Bufo Marinus: the sound of an invasive species.


In 1935 the Australian government introduced 101 cane toads into far north Queensland in a bid to eradicate a species of sugar cane beetle. It is estimated that Australia is now home to 200 million cane toads.
It’s difficult to imagine a summer without the sound of cane toads purring throughout the night. There is a definite incongruity between their pleasant sound and the damage they wreak on the Australian ecosystem. The poisonous glands on each shoulder of the cane toad are responsible for the drop in numbers of snakes and lizards, fresh-water crocodiles, quolls, and birds. Their toxicity in the tadpole stage has also seen a decline in native frogs and fish. With female cane toads laying between 8,000 to 30,000 eggs at a time they have become one of Australia’s greatest environmental disasters.

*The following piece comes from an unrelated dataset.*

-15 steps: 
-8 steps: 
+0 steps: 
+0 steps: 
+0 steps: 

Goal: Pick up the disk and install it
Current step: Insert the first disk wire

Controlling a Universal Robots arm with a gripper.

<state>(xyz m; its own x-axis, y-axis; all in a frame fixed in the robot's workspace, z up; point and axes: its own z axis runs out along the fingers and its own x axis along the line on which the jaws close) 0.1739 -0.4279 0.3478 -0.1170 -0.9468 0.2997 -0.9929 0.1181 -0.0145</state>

The cane toad has no natural predator.

In this sound piece field recordings of cane toads have been layered alongside recordings of the spur-winged pluver, a bird which shares the same habitat as the toad.

10 thoughts on “Bufo Marinus: the sound of an invasive species.

    1. soundslikenoise Post author

      Some local councils are fighting back by having toad culling nights. The residents band together to collect as many toads as they can and then euthanise them by placing them in their home freezers. Delicious!

      Reply
      1. me

        all over Miami by canals. super annoying to hear at night. thank god is only about 25 nights out of the year or so. dangerous to pets. I keep mine in after dark and make sure I look around for them before l let them in the yard for a bit

      2. soundslikenoise Post author

        25 night out of the year isn’t too bad, hope it stays that way. Native wildlife in Australia is now being given aversion therapy, training them to not eat them, by using younger toads who are less poisonous.